Cet article est le deuxième d’une série écrite par Mikaël Paris, qui raconte son aventure, ses recherches, ses décisions. Du cauchemar de la découverte de la mérule pleureuse, jusqu’à la reconstruction en 2000 jours d’une nouvelle maison écologique, certifiée LEED Platine : le projet Phoenix.
Voilà deux ans que la mérule pleureuse, ce champignon dévastateur a bouleversé notre paisible existence familiale à Lac-Beauport. Depuis, nous avons entrepris un combat sans relâche pour faire reconnaître notre terrible situation auprès des médias, des pouvoirs publics, des banques, des assurances et entamé des recours légaux qui n’aboutissent pas.
Combien de temps encore allons nous pouvoir tenir le cap dans cette tempête émotive? Malgré tout, la famille reste soudée et déterminée à se battre pour que cette sombre histoire devienne cauchemar du passé et que nous regardions l’avenir avec le sourire d’avoir été au bout de notre rêve.

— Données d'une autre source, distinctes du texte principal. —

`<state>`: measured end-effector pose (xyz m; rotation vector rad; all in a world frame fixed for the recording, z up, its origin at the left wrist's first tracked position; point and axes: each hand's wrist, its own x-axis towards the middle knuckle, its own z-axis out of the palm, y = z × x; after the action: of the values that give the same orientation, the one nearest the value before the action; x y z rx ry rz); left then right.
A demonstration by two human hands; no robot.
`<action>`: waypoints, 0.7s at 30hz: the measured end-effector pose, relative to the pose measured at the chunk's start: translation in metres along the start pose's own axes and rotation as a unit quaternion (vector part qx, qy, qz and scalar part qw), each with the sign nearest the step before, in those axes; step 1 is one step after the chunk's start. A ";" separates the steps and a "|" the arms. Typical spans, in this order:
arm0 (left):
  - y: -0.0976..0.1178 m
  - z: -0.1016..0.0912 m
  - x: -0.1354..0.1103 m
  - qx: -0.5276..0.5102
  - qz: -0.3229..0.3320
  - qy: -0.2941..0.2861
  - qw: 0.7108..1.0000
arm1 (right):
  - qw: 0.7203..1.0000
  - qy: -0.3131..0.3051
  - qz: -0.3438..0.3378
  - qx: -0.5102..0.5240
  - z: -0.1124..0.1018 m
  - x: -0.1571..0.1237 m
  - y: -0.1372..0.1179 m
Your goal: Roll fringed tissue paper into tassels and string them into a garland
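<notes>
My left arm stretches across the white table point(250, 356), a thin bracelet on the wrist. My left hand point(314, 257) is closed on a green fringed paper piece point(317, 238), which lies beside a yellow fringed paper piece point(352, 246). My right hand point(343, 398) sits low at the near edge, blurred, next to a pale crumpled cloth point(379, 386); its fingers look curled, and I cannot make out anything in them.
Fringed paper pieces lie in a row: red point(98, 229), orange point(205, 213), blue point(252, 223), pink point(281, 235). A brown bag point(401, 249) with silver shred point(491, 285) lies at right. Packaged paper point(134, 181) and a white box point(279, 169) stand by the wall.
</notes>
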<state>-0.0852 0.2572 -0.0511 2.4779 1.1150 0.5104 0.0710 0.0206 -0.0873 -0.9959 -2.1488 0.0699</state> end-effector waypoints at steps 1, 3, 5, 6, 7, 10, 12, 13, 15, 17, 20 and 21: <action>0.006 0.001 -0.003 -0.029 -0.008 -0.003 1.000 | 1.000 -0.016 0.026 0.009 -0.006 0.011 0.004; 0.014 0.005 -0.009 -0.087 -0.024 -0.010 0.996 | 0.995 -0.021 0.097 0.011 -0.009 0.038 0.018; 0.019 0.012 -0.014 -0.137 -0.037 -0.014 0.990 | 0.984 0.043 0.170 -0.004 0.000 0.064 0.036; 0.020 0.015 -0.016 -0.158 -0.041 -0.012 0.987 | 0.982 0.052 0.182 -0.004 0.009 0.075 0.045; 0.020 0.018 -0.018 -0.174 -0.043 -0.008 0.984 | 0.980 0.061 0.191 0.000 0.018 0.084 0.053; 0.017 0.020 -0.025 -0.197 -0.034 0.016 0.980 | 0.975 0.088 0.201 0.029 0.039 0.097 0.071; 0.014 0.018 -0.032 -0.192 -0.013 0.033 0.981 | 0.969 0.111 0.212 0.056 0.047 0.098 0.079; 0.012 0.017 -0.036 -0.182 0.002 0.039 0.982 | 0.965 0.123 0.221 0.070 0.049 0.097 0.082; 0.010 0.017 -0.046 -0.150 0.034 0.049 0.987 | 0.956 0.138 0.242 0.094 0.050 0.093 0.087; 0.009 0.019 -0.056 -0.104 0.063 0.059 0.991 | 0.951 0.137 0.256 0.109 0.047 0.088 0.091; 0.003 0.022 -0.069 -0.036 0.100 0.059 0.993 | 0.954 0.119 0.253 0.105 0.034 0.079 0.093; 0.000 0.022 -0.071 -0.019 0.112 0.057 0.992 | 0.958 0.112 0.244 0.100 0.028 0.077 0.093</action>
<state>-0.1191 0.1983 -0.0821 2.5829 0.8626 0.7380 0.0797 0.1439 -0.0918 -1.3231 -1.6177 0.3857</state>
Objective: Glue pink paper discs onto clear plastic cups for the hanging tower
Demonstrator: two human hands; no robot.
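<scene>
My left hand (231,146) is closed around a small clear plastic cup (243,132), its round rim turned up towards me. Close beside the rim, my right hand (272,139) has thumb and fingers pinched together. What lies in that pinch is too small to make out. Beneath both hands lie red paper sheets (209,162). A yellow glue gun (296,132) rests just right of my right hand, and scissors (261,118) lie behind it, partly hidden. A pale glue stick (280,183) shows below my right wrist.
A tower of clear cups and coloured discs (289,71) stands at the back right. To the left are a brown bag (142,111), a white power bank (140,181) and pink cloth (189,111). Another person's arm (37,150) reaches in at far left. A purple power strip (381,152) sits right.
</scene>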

Commencer un nouveau projet d'autoconstruction de maison pour rebondir
Le 12 décembre 2017 après plusieurs fausses couches, notre fille Louna arrive! L’essentiel était là, devant nos yeux: notre famille! Nous devions absolument sortir de ce gouffre abyssal, regarder devant et mettre la famille en sécurité. Il était temps de passer à l’action et concrétiser ce rêve qui s’était volatilisé un soir de Noël. Forts de cette nouvelle énergie retrouvée et malgré quelques nuits d’insomnie, nous décidons d'entamer coûte que coûte la deuxième partie de notre chemin de croix, la conception de notre maison de rêve.

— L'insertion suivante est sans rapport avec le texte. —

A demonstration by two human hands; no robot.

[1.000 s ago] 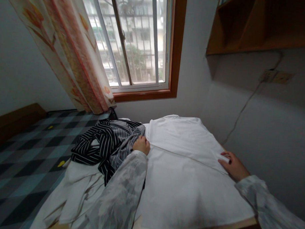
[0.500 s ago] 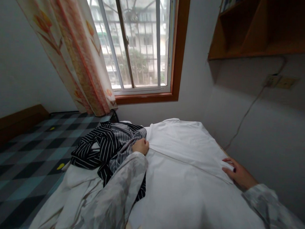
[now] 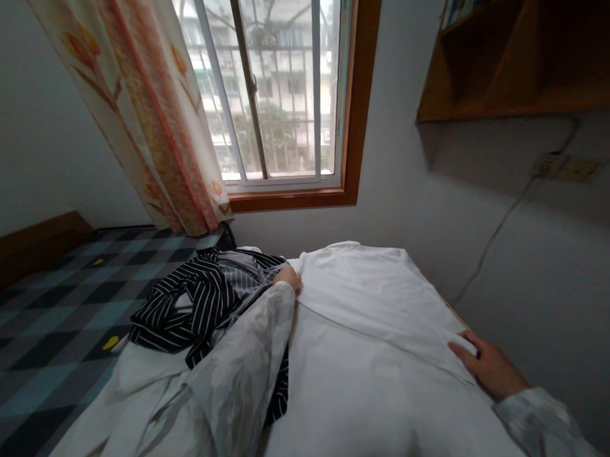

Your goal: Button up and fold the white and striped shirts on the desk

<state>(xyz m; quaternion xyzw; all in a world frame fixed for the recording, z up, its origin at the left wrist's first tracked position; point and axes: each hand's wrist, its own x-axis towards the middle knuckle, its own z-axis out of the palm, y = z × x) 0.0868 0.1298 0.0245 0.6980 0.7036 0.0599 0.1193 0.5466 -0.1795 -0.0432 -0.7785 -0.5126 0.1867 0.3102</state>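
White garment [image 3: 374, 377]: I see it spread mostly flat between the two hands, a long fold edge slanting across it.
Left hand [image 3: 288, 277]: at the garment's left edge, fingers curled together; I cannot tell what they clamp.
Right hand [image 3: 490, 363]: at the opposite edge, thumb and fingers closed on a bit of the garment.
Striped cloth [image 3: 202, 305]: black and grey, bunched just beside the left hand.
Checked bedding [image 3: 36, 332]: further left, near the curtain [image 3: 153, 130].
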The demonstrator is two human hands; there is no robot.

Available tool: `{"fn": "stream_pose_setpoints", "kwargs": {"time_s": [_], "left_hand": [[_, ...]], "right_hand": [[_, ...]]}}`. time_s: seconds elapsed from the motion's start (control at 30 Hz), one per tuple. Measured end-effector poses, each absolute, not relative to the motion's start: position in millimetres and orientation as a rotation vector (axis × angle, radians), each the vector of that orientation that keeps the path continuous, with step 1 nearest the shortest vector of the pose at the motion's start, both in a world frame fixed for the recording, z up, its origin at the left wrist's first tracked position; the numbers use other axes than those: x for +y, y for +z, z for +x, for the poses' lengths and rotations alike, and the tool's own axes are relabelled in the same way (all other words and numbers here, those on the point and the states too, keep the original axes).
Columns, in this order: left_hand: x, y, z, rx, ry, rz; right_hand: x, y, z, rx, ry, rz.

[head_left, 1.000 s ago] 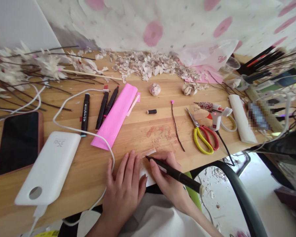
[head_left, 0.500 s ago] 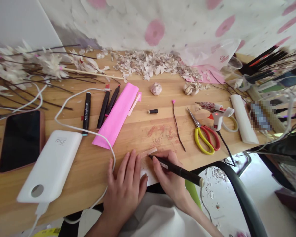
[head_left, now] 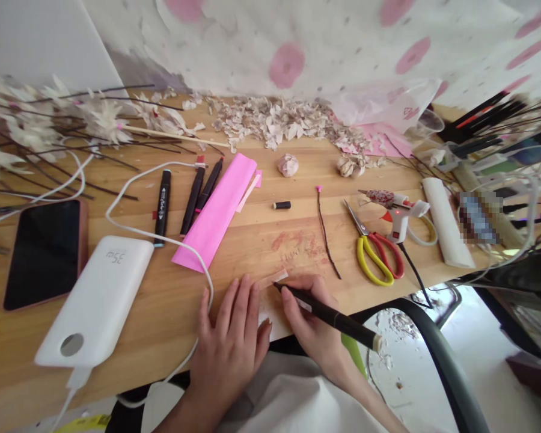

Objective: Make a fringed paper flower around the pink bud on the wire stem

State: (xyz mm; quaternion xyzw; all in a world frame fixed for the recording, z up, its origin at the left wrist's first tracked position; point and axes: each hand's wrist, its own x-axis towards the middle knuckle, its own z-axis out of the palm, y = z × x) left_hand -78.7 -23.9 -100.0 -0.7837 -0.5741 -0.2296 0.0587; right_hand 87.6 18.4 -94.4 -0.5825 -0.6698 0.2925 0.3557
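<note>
Wooden tabletop (head_left: 234,252) is filling the view, white power bank (head_left: 94,300) lying just left of the action! Left hand (head_left: 229,343) is resting open, fingers spread, thumb against a pale paper strip (head_left: 268,316) at the near edge, and right hand (head_left: 311,322) is gripping a black marker (head_left: 333,316) (tip right on that paper).

- White power bank (head_left: 94,300), near left on the wooden counter (head_left: 162,313): "35W" in grey at its far end.
- Upright-lying black marker (head_left: 162,207), left of centre: white lettering along the barrel, too small to read.
- Plastic bag (head_left: 383,102), far right: small pink logo, unreadable.
- Pixelated patch (head_left: 476,218), right: nothing legible.
</note>
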Motion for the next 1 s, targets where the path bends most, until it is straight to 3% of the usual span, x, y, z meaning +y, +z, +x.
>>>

Premières étapes pour construire une maison : la formation
Dans cette démarche libre et grisante nous découvrons un univers des plus inspirants. Entourés de personnes passionnées par la construction durable et l’environnement, nous participons à toutes sortes de formations en habitation durable, de visites de maisons écologiques et commençons à dessiner sur logiciel 3D quelques esquisses de ce qui deviendra, 23 versions de plans plus tard, le projet Phoenix.
Nous engageons l’entreprise Belvédair pour nous épauler dans la conception mais surtout pour challenger notre vision du projet. En effet, le fait de vivre déjà sur le terrain du futur projet nous permet de connaitre les atouts et enjeux de l’emplacement basé sur notre usage actuel mais en même temps, cela nous prive d’un recul nécessaire pour considérer toutes les options disponibles.

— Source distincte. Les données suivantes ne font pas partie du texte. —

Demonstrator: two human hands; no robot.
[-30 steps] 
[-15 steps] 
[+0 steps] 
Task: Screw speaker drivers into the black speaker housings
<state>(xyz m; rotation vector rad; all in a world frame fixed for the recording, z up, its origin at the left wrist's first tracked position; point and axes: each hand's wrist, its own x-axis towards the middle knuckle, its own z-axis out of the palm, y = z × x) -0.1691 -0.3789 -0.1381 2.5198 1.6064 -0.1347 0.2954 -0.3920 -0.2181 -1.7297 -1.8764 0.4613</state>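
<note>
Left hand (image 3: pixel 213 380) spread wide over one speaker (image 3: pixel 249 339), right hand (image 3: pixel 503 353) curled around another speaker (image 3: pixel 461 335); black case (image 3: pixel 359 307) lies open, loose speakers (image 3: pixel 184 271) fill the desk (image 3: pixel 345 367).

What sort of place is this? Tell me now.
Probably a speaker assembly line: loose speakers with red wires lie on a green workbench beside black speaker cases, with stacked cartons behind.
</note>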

Les mille questions à se poser pour un projet de construction de maison
Maison hyper performante, solaire passif, matériaux naturels, résilience et autosuffisance alimentaire… Les avenues sont multiples et stimulantes mais nous devons trouver notre chemin, l’unique, celui qui correspondra à nos besoins.
C’est la longue période d’introspection qui commence! Savoir se connaître et différencier ses rêves de ses désirs... Voilà la clef de la réussite. Mais pour cela, il faut se préparer à un véritable examen de conscience, lucide et transparent pour définir avec certitude nos réels besoins présents mais aussi futurs! Cela fait partie des points à ne pas négliger dans la planification.
C’est à la fois un privilège mais aussi un grosse responsabilité que de faire des choix qui auront une impact sur les 100 prochaines années. Dans mes consultations je constate que trop souvent des propriétaires négligent cette étape d'introspection en reproduisant malgré eux les erreurs des voisins qui ont des réalités et des objectifs bien différents ou qui ne se sont tout simplement pas posé les bonnes questions.
Le cheminement lors de la conception est donc une étape cruciale au succès d'un projet. Les réflexions en amont représentent les fondations de la réussite de demain. Soyez ouverts ! C'est le meilleur moment de brasser toutes les réflexions possibles et même les plus farfelues! la bonne nouvelle? Lors de la planification les erreurs ne coutent rien, lors de la réalisation par contre...!
Par exemple, l’idée d’intégrer une serre attenante nous paraissait intéressante mais dans la réalité, sommes-nous des cultivateurs passionnés ou simplement des jardiniers en herbes? Ainsi en poussant la réflexion, nous sommes parvenus au compromis de construire un solarium 4 saisons qui nous permettait de partir nos semis au printemps et de profiter des joies du solaire passif le reste de l’année! C'est incontestablement la pièce ou nous avons investi le plus de temps en conception et dont nous jouissons le plus aujourd'hui!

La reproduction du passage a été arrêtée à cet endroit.